* _Problem details_: Please repeat exactly the lines below from the one containing "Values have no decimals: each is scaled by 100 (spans" down to the one containing "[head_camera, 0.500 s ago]", both included, and nothing else.

Segment Start: The records

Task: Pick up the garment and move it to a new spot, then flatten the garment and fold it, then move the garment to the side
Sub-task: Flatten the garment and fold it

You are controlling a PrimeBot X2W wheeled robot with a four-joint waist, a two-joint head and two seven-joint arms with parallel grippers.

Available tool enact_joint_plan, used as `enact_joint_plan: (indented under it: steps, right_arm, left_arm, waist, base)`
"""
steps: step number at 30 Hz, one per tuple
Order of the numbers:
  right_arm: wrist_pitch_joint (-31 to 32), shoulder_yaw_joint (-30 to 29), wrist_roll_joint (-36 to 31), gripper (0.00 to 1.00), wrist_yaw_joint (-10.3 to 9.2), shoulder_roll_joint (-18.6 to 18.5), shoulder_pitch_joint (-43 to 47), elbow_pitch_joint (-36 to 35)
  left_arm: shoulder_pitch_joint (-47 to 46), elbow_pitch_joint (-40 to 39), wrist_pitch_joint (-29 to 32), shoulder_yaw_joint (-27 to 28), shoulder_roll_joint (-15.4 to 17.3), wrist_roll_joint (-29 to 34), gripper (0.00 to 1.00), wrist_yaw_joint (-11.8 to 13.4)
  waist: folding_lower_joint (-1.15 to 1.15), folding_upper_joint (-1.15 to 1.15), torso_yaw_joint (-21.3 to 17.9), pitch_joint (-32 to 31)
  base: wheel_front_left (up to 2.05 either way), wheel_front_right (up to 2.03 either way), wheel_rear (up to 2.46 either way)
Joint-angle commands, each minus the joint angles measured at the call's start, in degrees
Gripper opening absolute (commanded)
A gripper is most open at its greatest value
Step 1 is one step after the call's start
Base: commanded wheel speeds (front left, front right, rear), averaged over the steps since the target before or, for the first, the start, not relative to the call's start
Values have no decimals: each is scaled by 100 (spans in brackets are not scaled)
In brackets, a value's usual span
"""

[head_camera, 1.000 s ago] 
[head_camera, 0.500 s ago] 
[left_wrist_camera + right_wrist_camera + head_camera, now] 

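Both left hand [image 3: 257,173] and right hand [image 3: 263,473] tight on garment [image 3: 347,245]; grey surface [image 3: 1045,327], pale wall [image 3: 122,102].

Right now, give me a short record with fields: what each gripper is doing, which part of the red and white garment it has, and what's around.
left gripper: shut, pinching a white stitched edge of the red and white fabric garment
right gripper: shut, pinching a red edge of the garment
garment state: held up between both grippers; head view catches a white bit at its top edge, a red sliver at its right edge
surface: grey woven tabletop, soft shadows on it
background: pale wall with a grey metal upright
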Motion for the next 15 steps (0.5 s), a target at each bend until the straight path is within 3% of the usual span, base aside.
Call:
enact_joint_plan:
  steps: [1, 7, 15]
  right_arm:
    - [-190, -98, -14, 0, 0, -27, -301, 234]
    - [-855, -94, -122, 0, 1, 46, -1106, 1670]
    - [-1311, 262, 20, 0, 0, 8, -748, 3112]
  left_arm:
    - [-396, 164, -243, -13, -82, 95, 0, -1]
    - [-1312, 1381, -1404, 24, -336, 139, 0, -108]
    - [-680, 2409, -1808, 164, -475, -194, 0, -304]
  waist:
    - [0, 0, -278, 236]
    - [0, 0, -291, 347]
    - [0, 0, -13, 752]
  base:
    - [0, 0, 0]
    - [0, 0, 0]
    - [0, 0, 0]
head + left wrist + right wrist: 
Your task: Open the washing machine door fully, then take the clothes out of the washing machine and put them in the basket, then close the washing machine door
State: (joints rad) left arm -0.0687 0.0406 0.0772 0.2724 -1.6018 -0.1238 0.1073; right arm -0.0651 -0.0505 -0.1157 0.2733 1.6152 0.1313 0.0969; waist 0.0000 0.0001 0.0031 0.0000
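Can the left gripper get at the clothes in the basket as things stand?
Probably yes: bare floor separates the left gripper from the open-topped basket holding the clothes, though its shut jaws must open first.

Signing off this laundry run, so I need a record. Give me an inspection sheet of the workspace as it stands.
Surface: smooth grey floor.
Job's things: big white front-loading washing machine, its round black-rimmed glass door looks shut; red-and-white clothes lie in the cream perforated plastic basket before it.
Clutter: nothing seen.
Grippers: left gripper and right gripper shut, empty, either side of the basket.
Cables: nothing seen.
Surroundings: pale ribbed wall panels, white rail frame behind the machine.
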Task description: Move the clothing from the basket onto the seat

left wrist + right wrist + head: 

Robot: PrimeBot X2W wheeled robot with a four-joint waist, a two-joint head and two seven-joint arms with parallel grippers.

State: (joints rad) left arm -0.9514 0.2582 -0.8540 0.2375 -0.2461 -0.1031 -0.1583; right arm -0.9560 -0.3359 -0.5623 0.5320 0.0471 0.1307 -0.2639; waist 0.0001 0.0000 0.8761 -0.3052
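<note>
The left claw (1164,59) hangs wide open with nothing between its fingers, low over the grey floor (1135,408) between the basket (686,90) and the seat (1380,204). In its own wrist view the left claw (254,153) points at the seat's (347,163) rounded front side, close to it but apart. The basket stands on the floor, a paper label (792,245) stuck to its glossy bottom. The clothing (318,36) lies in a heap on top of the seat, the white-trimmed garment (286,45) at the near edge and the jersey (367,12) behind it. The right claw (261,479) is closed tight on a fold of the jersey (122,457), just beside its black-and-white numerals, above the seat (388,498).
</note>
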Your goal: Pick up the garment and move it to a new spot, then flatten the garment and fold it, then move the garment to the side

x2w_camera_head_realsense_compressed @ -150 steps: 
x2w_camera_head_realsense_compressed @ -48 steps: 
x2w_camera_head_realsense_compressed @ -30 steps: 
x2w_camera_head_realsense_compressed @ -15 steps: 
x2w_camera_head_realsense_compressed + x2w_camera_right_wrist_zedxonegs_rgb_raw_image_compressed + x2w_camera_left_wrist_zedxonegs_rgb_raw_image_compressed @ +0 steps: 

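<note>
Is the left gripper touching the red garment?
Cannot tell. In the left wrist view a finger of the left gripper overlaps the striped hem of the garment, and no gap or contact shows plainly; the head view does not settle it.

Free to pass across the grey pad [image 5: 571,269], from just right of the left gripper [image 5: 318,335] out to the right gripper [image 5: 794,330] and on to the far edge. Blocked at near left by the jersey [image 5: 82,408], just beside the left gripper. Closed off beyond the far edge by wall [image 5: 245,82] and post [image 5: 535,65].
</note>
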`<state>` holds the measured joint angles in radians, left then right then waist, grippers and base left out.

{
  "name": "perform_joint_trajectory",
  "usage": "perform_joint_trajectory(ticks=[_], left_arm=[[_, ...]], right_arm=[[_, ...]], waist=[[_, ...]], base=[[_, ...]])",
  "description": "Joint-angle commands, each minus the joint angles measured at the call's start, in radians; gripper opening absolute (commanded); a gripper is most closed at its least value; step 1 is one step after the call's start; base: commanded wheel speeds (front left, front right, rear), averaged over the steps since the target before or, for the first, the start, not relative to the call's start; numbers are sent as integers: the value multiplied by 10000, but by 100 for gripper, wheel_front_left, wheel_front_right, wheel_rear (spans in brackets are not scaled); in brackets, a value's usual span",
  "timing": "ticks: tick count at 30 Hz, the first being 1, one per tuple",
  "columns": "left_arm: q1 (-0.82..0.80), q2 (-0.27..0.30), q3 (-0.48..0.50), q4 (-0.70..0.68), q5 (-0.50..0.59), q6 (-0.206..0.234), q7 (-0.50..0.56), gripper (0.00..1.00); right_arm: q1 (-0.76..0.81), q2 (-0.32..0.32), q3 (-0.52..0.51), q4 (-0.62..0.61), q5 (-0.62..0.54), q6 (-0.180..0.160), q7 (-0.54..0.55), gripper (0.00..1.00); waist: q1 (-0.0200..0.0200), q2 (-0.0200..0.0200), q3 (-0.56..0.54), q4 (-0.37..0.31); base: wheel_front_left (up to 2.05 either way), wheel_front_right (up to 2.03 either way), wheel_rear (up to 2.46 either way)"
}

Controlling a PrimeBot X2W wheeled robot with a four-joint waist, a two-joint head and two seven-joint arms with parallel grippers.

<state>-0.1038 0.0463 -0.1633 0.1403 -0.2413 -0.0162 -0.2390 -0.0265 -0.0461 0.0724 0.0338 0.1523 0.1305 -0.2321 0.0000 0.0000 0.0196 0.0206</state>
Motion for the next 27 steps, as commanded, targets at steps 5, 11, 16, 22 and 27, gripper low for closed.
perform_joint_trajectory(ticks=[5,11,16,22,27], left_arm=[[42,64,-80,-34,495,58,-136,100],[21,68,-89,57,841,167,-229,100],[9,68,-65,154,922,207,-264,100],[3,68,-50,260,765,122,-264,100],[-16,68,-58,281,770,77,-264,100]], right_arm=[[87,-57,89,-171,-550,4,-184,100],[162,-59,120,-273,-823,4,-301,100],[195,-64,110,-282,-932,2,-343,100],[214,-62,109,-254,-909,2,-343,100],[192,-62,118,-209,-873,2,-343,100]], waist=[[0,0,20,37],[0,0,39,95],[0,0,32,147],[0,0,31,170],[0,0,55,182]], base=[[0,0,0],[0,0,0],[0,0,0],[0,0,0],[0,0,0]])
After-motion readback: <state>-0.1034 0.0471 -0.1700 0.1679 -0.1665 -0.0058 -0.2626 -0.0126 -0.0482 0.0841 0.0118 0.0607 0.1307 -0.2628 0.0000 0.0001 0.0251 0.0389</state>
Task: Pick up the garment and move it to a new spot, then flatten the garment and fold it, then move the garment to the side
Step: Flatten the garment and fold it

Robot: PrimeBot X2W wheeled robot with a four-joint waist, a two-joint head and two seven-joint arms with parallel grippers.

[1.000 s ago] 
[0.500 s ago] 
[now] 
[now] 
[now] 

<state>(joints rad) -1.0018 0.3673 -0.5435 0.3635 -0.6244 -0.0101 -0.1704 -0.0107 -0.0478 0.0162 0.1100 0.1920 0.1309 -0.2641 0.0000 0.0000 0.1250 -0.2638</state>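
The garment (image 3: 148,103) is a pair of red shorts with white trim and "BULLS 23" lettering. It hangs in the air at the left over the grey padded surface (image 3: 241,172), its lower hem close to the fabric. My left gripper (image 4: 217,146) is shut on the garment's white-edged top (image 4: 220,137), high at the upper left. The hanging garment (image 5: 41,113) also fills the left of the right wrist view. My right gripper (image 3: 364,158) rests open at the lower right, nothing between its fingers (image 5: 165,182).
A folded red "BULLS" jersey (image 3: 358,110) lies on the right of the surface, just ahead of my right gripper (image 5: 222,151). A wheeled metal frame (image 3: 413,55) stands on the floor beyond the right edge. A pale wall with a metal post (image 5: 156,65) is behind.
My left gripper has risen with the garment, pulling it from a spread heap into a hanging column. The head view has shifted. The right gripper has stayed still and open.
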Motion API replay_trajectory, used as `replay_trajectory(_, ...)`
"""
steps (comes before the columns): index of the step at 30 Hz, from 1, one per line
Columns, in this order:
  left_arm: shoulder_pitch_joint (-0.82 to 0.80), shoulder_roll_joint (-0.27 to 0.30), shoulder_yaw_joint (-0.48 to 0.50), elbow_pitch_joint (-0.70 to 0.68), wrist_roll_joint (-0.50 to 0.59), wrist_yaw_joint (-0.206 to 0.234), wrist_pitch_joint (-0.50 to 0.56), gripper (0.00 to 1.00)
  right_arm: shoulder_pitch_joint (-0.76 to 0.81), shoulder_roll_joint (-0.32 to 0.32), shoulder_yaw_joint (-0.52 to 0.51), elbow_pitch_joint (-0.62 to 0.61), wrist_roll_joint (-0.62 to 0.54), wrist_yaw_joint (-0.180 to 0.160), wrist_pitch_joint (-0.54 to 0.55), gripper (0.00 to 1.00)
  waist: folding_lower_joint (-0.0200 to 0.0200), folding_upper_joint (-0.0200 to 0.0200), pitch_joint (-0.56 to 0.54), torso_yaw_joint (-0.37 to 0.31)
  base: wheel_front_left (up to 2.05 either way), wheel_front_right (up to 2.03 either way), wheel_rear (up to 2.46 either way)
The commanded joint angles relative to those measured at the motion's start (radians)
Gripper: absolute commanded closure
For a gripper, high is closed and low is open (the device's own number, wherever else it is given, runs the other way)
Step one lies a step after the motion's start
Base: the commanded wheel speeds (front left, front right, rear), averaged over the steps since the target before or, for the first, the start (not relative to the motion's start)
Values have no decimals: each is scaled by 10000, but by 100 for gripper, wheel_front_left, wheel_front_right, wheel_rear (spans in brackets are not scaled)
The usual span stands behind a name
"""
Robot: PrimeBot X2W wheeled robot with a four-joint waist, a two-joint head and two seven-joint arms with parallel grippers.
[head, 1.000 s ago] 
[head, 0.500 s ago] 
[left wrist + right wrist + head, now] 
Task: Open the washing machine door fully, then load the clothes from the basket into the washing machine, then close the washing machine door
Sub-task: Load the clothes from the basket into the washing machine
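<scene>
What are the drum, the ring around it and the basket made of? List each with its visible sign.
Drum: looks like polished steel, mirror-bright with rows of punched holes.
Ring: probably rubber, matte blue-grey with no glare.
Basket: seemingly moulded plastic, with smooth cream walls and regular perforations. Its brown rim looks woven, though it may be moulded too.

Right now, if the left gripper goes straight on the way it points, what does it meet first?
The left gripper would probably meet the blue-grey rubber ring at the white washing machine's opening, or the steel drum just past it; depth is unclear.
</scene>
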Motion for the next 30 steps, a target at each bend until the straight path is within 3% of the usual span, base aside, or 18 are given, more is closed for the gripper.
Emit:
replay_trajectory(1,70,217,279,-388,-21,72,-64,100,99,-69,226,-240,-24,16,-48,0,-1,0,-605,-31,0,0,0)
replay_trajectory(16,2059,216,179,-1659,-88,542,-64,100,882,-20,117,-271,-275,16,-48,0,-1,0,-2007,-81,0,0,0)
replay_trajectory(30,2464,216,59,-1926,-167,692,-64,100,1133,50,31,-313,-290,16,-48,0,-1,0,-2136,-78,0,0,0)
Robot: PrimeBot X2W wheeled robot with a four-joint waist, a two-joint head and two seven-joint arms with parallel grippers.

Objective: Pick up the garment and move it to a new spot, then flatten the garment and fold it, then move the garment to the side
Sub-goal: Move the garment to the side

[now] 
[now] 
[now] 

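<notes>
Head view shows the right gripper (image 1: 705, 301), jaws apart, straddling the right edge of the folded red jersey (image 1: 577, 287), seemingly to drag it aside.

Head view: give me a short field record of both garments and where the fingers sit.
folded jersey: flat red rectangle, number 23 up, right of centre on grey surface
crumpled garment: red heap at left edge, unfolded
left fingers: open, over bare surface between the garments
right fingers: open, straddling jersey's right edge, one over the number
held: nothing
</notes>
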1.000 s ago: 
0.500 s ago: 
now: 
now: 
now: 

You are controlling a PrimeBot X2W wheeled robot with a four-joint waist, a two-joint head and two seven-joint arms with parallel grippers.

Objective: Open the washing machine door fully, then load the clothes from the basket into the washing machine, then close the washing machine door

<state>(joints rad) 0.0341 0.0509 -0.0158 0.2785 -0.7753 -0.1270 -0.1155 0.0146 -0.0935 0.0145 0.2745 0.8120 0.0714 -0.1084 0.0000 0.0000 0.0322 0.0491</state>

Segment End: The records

* _Answer to the problem_:
Values have no decimals: each is scaled by 100 (spans in brackets are not scaled)
In brackets, a value's usual span
"""

[head_camera, 1.000 s ago] 
[head_camera, 0.500 s ago] 

This concludes the output.